A lição mais importante que dela me ficou, e que minha mãe fazia questão de sublinhar, nas inúmeras vezes em que se dispunha a contar histórias e “causos” de família, foi a sua invulgar honestidade. Seu lema era: antes ficar prejudicada do que prejudicar. Era tão justa, tinha tanto medo de prejudicar alguém e de perder a alma por isso, que pesava o milho dos fregueses antes de moer, para comparar o peso inicial com o do final da moagem. Sem levar em conta as previsíveis perdas durante todo o processo, completava a diferença com a sua própria farinha, até que o peso do saco de farinha do freguês atingisse o peso dos grãos.
Querida avó, penso, com alegria, que com certeza alguns de teus muitos filhos aprenderam a tua bela lição. Teu filho Antônio (meu pai), por exemplo, procurou seguir os teus ensinamentos, mas naturalmente adaptando-os ao seu próprio ideal de justiça. Era um homem profundamente íntegro, e creio firmemente que jamais prejudicou alguém. Ajudava as ex-empregadas a “pôr a telha” (a terminar a construção das suas casas) e emprestava dinheiro a alguns sobrinhos, afilhados e amigos. Mas não gostava de ser prejudicado. Reagia muito mal à injustiça (traço que herdei dele). Quando percebia que as pessoas não estavam agindo conforme o combinado, perdia o sono, aborrecia-se, tinha crises de estômago e alterações de humor. Por vezes via-o cabisbaixo na sua poltrona, com a mão a apertar o abdômen, meio dobrado sobre si mesmo, e pensava que eram problemas digestivos. Em geral não eram: debatia-se com a angústia de perceber que o caráter das pessoas não correspondia à confiança que nelas depositara. Sofria quase silenciosamente, não desabafava, não queria reconhecer que se equivocara, sobretudo em relação às pessoas da família, porque tinha em alto apreço o bom nome e os valores familiares.
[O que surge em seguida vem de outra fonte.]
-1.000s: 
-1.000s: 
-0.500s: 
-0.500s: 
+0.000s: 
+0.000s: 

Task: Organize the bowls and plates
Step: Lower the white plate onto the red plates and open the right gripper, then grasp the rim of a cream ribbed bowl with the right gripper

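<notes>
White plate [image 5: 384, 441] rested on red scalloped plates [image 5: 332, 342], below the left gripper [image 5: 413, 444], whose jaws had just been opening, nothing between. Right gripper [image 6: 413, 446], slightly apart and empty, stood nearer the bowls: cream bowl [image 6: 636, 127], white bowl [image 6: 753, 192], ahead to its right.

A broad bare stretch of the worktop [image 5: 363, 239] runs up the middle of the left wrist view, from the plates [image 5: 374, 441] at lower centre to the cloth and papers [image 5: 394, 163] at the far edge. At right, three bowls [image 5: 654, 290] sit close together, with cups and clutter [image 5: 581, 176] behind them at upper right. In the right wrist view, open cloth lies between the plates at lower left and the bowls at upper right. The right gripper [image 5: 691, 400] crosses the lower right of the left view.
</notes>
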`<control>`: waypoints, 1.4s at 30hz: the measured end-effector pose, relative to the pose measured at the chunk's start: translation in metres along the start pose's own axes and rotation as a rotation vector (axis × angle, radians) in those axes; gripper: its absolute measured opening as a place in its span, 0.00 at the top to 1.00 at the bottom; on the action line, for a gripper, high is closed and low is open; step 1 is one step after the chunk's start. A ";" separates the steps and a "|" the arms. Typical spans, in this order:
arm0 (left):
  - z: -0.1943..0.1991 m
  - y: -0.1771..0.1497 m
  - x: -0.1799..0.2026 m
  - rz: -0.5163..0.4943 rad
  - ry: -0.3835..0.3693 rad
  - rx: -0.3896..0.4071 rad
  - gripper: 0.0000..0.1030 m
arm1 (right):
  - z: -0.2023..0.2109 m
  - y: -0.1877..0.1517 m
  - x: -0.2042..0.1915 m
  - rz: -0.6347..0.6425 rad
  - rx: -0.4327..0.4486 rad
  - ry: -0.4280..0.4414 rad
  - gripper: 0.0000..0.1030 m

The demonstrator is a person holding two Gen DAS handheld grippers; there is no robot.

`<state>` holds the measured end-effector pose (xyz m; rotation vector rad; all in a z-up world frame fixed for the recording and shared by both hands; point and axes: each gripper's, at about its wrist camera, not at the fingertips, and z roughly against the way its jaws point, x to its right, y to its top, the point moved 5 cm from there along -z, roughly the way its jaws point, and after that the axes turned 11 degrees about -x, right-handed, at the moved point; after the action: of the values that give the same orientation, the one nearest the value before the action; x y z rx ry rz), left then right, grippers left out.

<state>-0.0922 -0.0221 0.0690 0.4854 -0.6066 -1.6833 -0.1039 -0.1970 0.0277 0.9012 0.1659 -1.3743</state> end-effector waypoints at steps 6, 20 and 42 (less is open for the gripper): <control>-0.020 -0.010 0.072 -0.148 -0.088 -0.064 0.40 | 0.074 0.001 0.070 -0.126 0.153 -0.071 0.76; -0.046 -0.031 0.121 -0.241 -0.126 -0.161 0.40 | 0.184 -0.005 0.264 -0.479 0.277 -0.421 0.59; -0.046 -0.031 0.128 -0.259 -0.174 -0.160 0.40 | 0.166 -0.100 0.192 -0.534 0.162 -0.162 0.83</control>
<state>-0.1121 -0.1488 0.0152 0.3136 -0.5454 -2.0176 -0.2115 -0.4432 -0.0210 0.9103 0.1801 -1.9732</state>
Avó Joaquina, tantas vezes mãe, avó e bisavó: lá no "assento etéreo" (Camões) onde certamente te encontras, espero que só te cheguem as boas notícias da tua descendência, aquelas que estão à altura das belas ações que aqui praticaste. Espero que jamais possas saber de certos desvios de caráter, de algumas ações pouco dignificantes da tua linhagem. Apraz-me imaginar que, nesse céu dos justos, já deves ter encontrado meu pai...
Neste Dia das Mães em Portugal, meu pensamento vai também para ti (e para o teu filho, pois sou tua neta, por parte de pai): avozinha, do meu ramo nasceram dois bisnetos e uma trineta. Contarei para eles a tua história, para sempre ligada à nossa história, pois ela é um bem precioso, a mais valiosa herança que lhes quero legar.